I am fascinated by how some wine regions such as Burgundy and Barolo have become a ‘must-like’ in China and how people not particularly fond of these regions are sometimes perceived as outcasts by ‘real’ wine lovers.
Indeed, disliking Bordeaux isn’t taboo any more (quite the contrary sadly), but try to say ‘I don’t like Burgundy’ in public, and you’ll see horrified looks and stunned faces around you, as if you had gone mad, blaspheming against the holy spirit or heading for serious troubles !
I was therefore surprised last week, when only a few days apart, two Chinese friends dared to rebel against convention, one by audaciously posting a 600 words-long confession on her WeChat account, and the second one by covertly admitting to a crime on a Saturday night, only doing so after making sure not being spied on by a mole from the morality police. You never know!
My first friend, we’ll call her ‘A Qin’ to respect her anonymity and to avoid reprisals from a fanatical Cistercian monk, expressed doubts about her own faith through a letter written to Burgundy itself, and published on the revered social media.

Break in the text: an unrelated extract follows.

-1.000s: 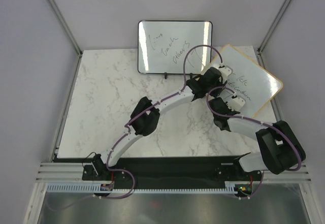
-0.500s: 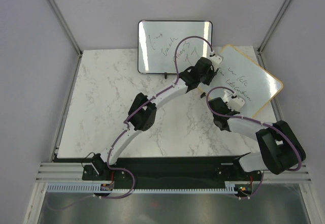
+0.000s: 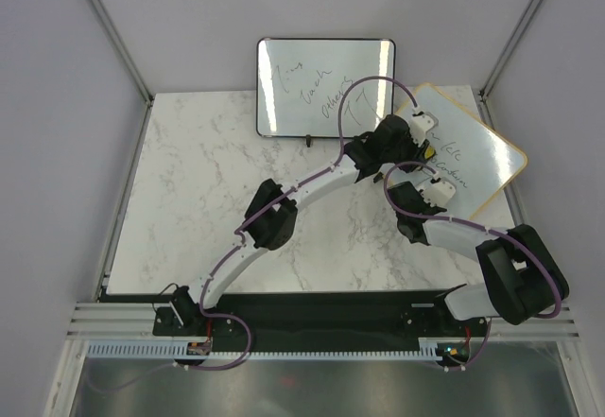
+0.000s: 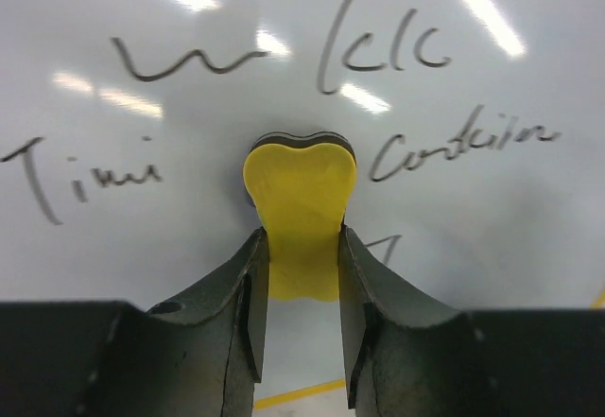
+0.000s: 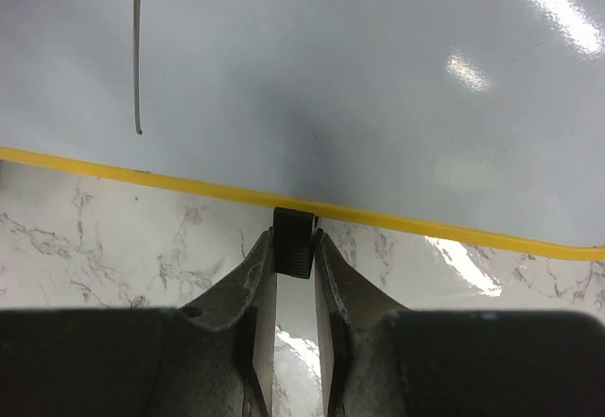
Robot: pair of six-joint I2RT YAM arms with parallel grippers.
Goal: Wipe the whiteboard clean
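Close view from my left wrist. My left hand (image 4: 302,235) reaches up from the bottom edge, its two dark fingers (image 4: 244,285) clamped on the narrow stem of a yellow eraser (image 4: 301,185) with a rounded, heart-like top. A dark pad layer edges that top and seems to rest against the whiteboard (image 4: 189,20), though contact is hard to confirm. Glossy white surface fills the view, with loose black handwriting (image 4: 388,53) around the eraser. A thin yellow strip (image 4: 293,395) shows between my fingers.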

In her letter, A Qin acknowledges the almighty's greatness and expresses her goodwill and hard work to be worthy of its grace. She emphasises her devotion to studying the re(li)gion, never missing the opportunity to drink its sacred blood, sacrificing a few despicable profane desires along the way. But despite her longstanding and pious efforts, A Qin hasn't felt the much-awaited benediction yet and wonders how much longer it will take to understand the subtle shades of the nectar. She sees many fellow believers communally praising its refine character, calling it ‘delicacy’, but she shamefully realises that her true penchant is for more trivial potations.
Now under witness protection and living with a new identity, Jason managed to keep low profile for a long time, taking care not to arouse suspicion from his peers. Nonetheless, after a few slips of tongue, it became clear that he wasn’t safe anymore… His crime? Not willing to pay the Burgundy mob!

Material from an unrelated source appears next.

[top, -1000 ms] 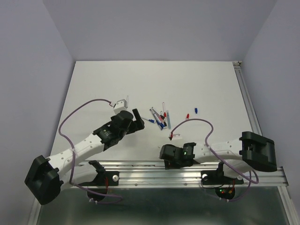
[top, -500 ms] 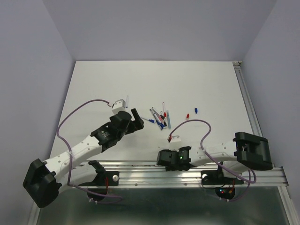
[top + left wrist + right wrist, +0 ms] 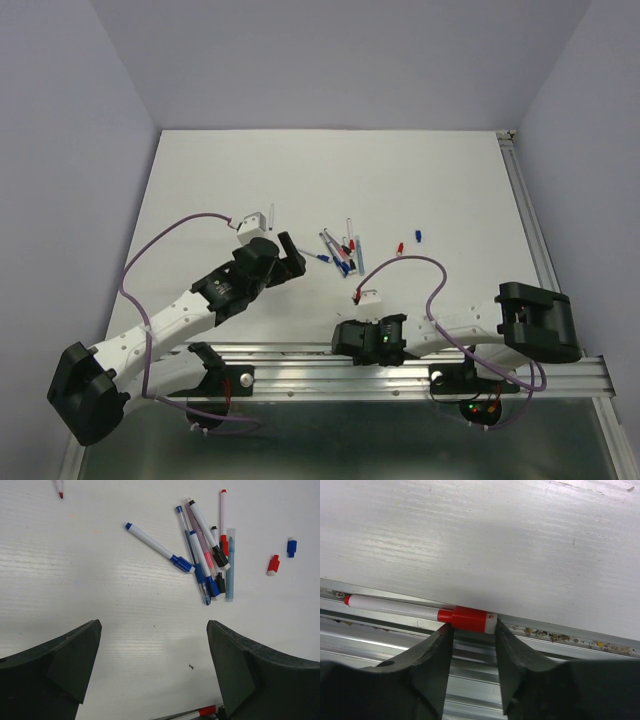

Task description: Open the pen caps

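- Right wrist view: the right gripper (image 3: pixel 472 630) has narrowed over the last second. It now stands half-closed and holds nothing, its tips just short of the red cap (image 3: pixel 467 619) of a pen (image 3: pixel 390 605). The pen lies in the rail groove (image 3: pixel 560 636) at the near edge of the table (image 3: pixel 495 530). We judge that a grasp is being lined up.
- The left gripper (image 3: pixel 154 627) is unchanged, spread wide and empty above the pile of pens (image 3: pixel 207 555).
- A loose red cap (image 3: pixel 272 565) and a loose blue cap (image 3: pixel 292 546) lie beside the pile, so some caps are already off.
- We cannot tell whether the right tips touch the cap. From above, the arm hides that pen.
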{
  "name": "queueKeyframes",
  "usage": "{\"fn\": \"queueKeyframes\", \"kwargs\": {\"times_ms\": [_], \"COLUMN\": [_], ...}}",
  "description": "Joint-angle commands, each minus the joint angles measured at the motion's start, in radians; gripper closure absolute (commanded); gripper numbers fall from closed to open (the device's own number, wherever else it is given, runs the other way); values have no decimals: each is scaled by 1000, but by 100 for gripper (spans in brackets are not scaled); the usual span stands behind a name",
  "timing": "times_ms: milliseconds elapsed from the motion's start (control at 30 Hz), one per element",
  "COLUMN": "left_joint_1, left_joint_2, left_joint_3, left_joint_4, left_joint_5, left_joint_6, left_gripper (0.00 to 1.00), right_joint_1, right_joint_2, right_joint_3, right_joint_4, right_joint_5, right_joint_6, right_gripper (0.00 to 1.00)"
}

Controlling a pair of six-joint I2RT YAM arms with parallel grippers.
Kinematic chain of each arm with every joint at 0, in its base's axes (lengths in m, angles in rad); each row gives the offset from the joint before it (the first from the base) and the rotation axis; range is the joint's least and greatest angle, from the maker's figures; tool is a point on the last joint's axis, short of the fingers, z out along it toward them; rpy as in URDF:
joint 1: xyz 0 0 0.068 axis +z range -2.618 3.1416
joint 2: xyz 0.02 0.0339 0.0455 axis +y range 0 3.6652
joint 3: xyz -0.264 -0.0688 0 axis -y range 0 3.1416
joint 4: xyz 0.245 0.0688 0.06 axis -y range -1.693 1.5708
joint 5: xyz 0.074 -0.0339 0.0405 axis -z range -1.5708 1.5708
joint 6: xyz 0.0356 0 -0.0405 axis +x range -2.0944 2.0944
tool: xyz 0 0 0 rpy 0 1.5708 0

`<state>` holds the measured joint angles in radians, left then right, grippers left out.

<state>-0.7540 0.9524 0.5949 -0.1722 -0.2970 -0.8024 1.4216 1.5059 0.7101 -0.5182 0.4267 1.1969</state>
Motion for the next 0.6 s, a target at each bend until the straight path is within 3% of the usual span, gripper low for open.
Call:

On that rainy night, away from inquisitive eyes, the man partially masked by his fedora hat confessed: ‘Look at the price of they booze! It’s obvious they don’t welcome poor folks like may! I’ll be damned if I welcome an unwelcoming fellow!’ He dotted his sentence by scornfully spitting in an imaginary spittoon.

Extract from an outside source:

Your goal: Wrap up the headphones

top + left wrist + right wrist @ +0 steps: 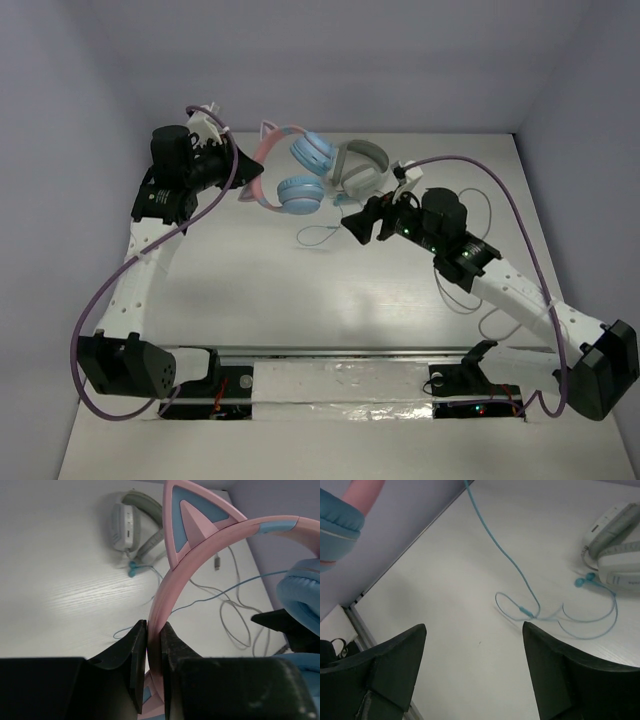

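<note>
Here, pink cat-ear headphones (296,172) are held above the far side of the table (300,310).
The left gripper (154,630) pinches the smooth, curved pink headband (200,545) in its black jaws; the right gripper (472,630) gapes wide above the thin blue cable (506,555), which loops on white woodgrain beside rounded grey headphones (615,555).

The headphones (300,193) sit left of another headset (358,168) (close beside).
</note>
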`<action>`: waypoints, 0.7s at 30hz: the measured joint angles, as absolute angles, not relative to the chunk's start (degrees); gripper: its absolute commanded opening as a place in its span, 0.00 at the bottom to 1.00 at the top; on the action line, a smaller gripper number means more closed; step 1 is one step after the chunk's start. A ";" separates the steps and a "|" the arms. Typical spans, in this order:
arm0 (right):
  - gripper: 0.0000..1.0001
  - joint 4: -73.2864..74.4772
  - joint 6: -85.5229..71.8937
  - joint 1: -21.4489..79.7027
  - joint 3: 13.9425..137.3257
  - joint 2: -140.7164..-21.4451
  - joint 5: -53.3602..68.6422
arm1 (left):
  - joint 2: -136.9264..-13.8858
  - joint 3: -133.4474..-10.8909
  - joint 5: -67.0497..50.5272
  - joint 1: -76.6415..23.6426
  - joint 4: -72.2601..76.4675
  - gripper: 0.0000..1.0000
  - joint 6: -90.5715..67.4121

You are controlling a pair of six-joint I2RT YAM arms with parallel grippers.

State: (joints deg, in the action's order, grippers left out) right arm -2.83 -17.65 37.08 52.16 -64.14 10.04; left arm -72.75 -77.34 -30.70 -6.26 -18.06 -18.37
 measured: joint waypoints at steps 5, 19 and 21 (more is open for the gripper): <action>0.85 -6.24 -15.14 37.19 52.69 -67.02 15.22 | -72.01 -76.14 -35.57 -6.28 -17.69 0.00 -21.87; 0.74 -13.96 -13.72 36.36 53.76 -77.73 18.65 | -64.62 -76.14 -42.28 -6.31 -15.35 0.00 -28.12; 0.73 -15.38 -13.74 36.36 53.76 -78.59 19.07 | -64.03 -76.16 -43.31 -6.33 -14.90 0.00 -29.04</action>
State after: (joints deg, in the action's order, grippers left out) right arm -15.38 -13.74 36.36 53.76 -78.59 19.07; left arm -64.03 -76.16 -43.31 -6.33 -14.90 -29.04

I could almost taste the tannic bitterness of the man, secretly thinking that many other outlaws felt fooled like him. He then went on stressing out the better deals the overly-vilified Bordeaux gang offered him, even if he grudgingly recognised that the stuff they were dealing might appeal to another kind of clientele.
These aren’t two lost souls seeking for remission, but shunted spirits torn apart between propriety and self-affirmation, between merging into the crowd and just going with one’s gut (think about all those hiding in caves because of their shameful attraction for semi-sweet wines).
Unfortunately, wine has this inexplicable power to attract pedantic Mr. and Mrs. Know-it-all, who will never lose an opportunity to make you feel like the ugly duckling of a group, mocking your taste, praising theirs, and thus making self-emancipation even more difficult. But don't give up! Trust your buds and stop feeling guilty. You’ll appreciate wine just even more.